Task to carry out: Output only the stretch of the listing that starts at the line containing "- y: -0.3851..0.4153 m" and ends at the line containing "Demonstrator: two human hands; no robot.", reproduced exactly with both ends.

Data shown:
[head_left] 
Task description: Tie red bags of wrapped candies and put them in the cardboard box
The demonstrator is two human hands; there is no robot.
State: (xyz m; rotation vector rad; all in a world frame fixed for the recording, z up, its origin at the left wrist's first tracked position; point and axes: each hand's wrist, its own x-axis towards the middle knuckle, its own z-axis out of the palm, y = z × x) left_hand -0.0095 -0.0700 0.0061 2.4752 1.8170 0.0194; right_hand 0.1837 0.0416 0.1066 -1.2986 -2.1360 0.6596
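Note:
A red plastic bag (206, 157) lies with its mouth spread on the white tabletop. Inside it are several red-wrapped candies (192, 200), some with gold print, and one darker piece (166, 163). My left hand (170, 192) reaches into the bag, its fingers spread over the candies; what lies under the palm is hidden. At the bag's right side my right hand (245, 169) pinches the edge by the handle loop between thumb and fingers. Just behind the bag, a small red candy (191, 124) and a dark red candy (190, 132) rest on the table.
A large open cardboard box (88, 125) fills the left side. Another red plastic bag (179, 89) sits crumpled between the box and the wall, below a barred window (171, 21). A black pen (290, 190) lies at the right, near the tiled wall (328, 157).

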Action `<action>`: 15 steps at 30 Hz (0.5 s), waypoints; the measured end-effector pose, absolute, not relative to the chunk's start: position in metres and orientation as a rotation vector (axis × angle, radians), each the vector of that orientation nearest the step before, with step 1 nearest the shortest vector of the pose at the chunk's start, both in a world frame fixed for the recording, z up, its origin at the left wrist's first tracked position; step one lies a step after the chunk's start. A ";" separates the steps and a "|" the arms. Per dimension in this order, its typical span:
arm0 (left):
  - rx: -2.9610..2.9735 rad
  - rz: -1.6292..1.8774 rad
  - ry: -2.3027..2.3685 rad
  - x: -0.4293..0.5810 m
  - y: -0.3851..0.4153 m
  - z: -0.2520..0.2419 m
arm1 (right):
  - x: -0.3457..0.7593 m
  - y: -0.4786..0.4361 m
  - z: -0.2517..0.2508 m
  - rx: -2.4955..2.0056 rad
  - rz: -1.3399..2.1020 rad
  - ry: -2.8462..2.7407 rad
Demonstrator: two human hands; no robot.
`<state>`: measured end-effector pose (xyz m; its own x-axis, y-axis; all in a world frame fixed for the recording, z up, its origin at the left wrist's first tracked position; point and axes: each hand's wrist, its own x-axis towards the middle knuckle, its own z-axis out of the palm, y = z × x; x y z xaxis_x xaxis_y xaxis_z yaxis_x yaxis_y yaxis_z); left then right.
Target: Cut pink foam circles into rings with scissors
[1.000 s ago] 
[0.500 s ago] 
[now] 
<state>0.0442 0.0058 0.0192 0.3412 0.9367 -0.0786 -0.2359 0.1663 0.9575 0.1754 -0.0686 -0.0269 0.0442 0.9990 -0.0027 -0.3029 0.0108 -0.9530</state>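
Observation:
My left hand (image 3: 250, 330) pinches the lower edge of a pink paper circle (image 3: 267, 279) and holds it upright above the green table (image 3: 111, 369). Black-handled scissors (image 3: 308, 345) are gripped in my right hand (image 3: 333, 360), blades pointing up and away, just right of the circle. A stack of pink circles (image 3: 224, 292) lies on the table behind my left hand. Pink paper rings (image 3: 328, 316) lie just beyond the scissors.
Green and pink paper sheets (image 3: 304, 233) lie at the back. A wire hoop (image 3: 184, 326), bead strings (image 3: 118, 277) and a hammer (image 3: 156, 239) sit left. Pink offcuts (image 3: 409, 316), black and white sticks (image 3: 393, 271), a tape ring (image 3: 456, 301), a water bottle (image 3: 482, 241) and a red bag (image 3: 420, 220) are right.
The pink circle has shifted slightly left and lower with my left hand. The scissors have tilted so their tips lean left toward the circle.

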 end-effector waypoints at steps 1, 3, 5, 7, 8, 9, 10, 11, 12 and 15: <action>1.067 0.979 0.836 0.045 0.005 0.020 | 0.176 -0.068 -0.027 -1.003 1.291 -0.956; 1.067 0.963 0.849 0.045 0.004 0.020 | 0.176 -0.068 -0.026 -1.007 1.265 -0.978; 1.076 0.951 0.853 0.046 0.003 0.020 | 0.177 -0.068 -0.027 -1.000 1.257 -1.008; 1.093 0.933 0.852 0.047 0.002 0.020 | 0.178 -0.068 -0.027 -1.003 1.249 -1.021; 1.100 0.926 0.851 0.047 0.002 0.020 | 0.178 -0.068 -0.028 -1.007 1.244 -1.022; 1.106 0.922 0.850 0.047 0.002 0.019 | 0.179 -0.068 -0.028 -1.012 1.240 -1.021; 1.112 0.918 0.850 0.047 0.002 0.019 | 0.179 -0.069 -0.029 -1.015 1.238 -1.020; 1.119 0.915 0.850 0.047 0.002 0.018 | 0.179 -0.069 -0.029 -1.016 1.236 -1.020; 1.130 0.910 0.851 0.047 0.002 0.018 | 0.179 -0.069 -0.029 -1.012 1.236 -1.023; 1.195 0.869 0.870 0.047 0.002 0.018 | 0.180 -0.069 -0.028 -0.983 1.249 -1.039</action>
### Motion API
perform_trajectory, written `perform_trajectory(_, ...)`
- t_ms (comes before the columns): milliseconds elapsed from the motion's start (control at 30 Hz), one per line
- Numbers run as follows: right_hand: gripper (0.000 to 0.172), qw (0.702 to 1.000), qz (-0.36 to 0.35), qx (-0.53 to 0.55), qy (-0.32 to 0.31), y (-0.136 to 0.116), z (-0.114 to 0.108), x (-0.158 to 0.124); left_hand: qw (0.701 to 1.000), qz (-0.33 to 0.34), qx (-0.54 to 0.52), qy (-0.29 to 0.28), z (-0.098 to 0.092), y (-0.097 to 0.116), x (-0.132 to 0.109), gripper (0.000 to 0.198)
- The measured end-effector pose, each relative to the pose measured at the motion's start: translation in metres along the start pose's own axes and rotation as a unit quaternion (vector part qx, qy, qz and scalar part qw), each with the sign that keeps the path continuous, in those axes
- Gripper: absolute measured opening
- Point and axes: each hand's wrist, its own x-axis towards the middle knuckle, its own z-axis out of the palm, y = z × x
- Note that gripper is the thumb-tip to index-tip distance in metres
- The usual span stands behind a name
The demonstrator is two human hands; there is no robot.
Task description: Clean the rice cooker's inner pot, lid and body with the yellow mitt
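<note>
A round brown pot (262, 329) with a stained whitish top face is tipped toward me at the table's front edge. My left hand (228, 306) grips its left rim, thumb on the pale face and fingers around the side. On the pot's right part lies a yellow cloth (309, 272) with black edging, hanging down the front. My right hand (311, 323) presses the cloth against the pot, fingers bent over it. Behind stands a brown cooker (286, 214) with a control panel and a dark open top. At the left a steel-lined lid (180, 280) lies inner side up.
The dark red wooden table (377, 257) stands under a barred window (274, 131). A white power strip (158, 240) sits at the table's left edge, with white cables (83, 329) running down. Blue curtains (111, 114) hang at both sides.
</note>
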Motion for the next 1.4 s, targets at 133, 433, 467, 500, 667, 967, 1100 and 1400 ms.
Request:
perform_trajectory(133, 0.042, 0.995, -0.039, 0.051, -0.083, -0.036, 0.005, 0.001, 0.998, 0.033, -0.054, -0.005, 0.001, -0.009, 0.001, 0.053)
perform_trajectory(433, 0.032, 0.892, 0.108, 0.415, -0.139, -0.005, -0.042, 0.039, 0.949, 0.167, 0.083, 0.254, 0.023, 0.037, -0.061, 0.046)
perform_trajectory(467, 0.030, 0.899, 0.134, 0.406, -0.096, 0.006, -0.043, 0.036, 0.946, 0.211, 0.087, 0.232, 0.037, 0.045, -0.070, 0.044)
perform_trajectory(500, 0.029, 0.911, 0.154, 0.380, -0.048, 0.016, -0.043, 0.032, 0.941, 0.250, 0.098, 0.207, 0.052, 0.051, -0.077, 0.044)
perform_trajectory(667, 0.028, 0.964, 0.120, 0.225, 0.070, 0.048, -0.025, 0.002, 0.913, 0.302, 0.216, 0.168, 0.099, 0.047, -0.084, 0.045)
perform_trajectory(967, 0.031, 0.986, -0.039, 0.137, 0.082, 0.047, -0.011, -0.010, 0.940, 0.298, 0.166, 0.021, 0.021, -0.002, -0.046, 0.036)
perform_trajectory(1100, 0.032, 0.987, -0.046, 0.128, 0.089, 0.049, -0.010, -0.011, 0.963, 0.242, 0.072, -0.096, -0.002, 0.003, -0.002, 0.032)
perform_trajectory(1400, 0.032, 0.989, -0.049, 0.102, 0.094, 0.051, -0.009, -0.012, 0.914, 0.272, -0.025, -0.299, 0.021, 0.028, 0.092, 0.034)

Your solution:
  - y: -0.3851..0.4153 m
  - z: -0.2520..0.2419 m
arm1 (right):
  - x: -0.3457..0.7593 m
  - y: -0.4786..0.4361 m
  - z: -0.2517..0.2508 m
  - rx: -2.4955..2.0056 rad
  - rz: -1.3399..2.1020 rad
  - ry: -2.8462..2.7407 rad
Demonstrator: two human hands; no robot.

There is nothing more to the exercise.